EXERCISE PROMPT:
Please take the entries below from the first line through the line containing "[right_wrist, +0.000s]" and repeat them exactly, leaving out everything after.

SUPPLIED RECORDS:
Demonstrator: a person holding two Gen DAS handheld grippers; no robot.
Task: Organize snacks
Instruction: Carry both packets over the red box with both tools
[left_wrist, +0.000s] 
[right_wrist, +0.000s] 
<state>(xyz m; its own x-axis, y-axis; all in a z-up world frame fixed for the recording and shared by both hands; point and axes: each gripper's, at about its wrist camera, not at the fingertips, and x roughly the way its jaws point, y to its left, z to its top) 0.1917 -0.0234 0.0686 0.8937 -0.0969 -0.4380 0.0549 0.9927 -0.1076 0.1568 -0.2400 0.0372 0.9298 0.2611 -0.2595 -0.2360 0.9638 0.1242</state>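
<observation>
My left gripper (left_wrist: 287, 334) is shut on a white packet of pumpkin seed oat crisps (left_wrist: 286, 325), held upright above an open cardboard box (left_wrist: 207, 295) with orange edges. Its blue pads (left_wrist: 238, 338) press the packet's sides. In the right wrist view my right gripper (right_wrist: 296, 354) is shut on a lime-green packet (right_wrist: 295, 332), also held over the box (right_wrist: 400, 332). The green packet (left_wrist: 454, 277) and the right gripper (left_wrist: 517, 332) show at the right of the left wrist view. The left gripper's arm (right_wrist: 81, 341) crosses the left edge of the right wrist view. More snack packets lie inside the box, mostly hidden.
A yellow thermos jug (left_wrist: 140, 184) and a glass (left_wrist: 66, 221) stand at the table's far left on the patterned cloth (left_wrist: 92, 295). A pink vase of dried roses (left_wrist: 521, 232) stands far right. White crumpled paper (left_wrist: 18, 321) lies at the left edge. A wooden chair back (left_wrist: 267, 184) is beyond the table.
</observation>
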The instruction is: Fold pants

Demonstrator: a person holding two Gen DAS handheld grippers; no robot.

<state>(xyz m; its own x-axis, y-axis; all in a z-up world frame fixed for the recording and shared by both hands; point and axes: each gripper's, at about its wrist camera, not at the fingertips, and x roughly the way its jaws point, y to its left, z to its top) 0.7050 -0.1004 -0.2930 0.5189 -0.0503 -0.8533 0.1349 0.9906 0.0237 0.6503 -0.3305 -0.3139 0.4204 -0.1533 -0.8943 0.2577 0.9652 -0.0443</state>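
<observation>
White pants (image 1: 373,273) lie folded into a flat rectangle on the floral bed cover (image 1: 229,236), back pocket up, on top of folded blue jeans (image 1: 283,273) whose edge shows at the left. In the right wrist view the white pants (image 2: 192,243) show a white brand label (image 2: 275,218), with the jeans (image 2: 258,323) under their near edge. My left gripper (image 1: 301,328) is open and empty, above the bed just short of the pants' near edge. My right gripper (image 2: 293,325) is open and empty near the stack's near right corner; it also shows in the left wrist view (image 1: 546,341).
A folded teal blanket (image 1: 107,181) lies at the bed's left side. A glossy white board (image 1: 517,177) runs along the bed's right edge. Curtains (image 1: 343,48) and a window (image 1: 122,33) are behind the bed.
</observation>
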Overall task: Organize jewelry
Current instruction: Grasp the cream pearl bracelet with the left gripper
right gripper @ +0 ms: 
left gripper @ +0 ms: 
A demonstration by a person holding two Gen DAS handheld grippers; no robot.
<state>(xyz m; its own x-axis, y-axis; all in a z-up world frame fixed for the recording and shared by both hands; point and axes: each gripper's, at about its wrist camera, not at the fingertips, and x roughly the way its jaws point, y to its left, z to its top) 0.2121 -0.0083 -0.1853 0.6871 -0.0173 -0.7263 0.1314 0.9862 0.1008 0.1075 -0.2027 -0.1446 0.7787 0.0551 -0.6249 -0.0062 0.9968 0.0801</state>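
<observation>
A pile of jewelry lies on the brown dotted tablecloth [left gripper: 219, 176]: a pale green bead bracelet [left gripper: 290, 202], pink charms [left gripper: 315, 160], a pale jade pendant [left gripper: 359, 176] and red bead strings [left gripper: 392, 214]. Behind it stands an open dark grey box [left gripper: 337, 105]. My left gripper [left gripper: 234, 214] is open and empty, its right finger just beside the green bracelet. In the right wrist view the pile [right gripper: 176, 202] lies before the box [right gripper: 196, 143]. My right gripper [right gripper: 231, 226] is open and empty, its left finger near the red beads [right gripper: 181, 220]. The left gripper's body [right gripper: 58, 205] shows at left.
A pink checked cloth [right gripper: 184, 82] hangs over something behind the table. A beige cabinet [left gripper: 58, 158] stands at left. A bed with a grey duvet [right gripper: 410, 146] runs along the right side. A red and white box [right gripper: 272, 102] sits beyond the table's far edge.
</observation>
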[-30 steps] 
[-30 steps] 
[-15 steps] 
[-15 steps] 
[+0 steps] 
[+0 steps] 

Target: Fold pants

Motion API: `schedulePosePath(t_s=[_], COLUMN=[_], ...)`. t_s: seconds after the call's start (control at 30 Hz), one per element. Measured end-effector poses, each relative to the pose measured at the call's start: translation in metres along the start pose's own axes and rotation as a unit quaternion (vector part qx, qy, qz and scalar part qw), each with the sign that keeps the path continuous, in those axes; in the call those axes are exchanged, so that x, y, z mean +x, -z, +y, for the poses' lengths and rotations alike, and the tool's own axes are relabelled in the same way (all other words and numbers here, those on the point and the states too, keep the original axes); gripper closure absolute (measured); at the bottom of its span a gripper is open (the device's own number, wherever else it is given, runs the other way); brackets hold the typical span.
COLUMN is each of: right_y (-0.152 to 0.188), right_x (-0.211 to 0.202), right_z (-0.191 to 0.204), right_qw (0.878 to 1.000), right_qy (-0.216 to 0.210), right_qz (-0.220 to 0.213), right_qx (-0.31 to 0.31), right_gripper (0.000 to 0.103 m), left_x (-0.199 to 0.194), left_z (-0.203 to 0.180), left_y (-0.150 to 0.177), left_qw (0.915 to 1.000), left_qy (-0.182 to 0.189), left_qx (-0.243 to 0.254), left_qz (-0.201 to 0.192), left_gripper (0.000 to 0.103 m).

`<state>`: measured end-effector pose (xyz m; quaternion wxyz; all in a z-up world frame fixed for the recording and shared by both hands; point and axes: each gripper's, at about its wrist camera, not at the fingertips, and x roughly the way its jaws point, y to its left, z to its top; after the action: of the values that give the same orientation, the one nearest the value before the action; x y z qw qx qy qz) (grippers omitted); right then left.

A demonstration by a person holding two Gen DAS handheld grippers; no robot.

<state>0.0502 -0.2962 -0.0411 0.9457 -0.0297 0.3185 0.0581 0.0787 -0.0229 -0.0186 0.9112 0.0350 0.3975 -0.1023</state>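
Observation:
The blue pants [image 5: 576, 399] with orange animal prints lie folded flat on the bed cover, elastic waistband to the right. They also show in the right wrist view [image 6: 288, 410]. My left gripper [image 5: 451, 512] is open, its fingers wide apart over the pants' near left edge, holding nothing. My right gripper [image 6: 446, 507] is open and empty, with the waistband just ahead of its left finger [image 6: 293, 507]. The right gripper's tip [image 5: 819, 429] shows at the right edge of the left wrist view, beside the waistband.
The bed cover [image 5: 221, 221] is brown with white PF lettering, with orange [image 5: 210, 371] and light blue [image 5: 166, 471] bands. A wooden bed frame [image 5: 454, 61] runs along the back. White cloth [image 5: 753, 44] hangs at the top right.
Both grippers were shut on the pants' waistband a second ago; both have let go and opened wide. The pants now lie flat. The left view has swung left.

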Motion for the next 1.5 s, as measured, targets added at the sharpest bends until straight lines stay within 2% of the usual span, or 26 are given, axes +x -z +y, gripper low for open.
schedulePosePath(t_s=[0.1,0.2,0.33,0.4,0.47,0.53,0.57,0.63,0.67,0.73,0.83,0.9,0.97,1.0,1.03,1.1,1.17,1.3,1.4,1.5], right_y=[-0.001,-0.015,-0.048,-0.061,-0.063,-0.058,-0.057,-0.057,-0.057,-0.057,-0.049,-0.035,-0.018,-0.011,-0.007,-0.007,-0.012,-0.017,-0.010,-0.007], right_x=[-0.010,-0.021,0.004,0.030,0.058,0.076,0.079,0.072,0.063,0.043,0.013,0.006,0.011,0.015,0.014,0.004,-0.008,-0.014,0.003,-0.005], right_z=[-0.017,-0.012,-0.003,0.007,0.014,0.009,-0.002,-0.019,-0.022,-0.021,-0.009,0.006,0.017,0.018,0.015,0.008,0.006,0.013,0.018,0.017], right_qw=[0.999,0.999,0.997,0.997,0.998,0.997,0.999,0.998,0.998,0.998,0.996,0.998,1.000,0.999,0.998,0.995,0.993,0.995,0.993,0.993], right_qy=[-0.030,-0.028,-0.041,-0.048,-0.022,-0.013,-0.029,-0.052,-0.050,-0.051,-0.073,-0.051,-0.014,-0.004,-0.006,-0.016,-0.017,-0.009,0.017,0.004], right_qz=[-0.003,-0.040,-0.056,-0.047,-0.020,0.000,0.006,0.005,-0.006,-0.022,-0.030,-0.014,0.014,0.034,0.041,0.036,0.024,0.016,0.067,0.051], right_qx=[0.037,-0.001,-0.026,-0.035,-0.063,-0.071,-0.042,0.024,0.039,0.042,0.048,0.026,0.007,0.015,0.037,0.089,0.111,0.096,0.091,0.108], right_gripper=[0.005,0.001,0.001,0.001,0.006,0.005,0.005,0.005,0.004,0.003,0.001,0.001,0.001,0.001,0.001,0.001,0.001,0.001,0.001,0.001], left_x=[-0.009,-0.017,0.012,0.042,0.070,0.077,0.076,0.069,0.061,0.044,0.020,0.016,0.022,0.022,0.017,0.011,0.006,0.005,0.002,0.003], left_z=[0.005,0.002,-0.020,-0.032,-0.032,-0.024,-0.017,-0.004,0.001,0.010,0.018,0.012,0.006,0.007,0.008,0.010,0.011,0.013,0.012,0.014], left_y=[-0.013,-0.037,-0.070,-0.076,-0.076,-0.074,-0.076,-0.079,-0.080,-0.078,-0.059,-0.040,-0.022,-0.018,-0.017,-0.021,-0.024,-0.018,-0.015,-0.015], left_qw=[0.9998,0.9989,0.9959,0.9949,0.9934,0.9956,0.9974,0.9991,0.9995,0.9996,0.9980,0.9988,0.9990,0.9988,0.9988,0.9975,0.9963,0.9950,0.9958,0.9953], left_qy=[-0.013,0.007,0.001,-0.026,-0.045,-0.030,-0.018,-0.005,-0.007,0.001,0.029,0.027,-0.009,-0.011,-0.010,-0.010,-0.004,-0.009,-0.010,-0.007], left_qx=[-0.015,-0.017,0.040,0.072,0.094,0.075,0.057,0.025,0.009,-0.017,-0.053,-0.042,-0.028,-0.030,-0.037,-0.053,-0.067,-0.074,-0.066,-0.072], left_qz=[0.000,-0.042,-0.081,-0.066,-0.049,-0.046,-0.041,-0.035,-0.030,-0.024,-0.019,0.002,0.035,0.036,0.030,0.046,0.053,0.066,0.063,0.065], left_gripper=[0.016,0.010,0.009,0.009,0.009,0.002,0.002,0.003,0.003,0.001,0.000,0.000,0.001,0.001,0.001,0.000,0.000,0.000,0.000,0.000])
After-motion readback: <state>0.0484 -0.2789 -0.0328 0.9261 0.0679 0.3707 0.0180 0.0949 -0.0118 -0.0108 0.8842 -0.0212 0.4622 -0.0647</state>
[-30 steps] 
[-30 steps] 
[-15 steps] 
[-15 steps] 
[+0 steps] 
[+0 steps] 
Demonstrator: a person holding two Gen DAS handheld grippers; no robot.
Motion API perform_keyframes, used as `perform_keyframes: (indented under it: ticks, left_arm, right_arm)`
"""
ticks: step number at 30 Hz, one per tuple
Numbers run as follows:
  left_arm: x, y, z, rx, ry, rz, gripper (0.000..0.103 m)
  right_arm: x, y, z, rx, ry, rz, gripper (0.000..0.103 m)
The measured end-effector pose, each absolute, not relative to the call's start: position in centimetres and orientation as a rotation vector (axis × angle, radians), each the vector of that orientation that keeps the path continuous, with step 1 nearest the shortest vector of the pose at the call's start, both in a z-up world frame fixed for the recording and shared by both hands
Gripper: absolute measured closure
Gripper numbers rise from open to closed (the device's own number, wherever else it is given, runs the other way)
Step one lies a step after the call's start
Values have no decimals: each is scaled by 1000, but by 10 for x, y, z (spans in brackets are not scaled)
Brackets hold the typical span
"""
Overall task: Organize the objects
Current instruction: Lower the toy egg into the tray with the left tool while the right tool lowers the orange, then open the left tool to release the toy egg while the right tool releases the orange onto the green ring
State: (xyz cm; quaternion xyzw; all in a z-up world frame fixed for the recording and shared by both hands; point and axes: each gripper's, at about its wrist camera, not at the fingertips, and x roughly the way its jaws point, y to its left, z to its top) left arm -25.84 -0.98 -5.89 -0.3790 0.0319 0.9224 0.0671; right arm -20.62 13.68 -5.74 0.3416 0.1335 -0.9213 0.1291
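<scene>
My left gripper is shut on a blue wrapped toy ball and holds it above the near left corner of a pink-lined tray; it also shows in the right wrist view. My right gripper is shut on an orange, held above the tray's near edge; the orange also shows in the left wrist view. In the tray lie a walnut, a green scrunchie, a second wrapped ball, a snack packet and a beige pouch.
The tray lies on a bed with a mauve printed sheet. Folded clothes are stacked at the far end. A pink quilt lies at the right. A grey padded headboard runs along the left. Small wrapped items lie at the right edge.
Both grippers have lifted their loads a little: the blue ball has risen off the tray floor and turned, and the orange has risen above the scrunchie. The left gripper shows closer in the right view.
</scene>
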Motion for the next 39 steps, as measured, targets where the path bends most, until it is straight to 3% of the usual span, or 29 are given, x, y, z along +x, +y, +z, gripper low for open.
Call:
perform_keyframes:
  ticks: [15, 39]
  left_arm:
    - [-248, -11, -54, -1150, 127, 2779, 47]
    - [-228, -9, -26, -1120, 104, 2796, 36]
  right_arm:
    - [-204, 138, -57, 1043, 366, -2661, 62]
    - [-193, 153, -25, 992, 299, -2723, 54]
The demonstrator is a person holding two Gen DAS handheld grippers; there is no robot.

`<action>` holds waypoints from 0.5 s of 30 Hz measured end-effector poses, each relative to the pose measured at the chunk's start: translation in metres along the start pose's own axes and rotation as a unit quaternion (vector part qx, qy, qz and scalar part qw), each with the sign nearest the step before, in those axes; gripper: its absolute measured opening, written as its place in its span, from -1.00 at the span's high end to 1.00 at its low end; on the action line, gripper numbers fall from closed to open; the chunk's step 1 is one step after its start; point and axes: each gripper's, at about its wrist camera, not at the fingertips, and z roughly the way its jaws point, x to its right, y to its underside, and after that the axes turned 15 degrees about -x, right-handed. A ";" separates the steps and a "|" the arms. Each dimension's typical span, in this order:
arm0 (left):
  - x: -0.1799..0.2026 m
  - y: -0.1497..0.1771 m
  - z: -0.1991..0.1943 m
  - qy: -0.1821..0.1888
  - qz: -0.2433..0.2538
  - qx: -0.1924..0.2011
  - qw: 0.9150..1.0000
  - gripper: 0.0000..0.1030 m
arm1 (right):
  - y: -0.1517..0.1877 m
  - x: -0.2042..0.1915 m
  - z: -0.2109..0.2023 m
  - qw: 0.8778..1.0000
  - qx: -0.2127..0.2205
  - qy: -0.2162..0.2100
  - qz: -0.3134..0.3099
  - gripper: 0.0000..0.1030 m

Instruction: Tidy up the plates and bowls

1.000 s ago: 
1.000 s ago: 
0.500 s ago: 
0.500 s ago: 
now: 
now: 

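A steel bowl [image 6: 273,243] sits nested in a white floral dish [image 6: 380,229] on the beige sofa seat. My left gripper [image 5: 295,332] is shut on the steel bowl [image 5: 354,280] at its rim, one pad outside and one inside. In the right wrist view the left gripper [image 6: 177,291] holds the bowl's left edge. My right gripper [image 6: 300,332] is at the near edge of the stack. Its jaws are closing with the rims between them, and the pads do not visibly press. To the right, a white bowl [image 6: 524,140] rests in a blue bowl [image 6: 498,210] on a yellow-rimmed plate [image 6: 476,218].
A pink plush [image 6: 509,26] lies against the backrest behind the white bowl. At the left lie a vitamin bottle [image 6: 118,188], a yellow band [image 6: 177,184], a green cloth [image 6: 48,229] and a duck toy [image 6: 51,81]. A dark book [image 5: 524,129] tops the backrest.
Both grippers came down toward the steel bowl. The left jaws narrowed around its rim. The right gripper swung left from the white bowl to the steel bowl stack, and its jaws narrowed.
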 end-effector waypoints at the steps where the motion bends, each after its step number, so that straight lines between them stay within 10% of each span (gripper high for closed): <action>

OUTPUT BELOW:
Demonstrator: a person holding two Gen DAS handheld grippers; no robot.
Task: Organize snacks
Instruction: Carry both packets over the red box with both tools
[left_wrist, +0.000s] 
[right_wrist, +0.000s] 

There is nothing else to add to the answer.